• [Work to complete] Can you write out the whole listing exactly?

• [Collected material]

::::

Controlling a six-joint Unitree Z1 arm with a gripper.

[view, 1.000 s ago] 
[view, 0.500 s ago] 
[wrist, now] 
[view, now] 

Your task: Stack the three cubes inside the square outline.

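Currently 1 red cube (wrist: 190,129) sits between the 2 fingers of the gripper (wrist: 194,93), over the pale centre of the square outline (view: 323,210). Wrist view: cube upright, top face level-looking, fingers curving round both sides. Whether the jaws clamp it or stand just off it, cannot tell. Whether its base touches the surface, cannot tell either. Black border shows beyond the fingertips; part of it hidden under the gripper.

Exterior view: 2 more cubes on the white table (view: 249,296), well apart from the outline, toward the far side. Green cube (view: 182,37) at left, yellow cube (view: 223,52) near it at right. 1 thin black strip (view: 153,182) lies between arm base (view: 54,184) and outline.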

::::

• [Solution for this task]
Controlling a six-joint Unitree Z1 arm with a gripper.

[view, 1.000 s ago] 
[view, 0.500 s ago] 
[wrist, now] 
[view, now] 

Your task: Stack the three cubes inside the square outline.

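Currently 1 red cube (wrist: 190,129) sits between the 2 fingers of the gripper (wrist: 194,93), over the pale centre of the square outline (view: 323,210). Wrist view: cube upright, top face level-looking, fingers curving round both sides. Whether the jaws clamp it or stand just off it, cannot tell. Whether its base touches the surface, cannot tell either. Black border shows beyond the fingertips; part of it hidden under the gripper.

Exterior view: 2 more cubes on the white table (view: 249,296), well apart from the outline, toward the far side. Green cube (view: 182,37) at left, yellow cube (view: 223,52) near it at right. 1 thin black strip (view: 153,182) lies between arm base (view: 54,184) and outline.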

There is nothing further to the answer.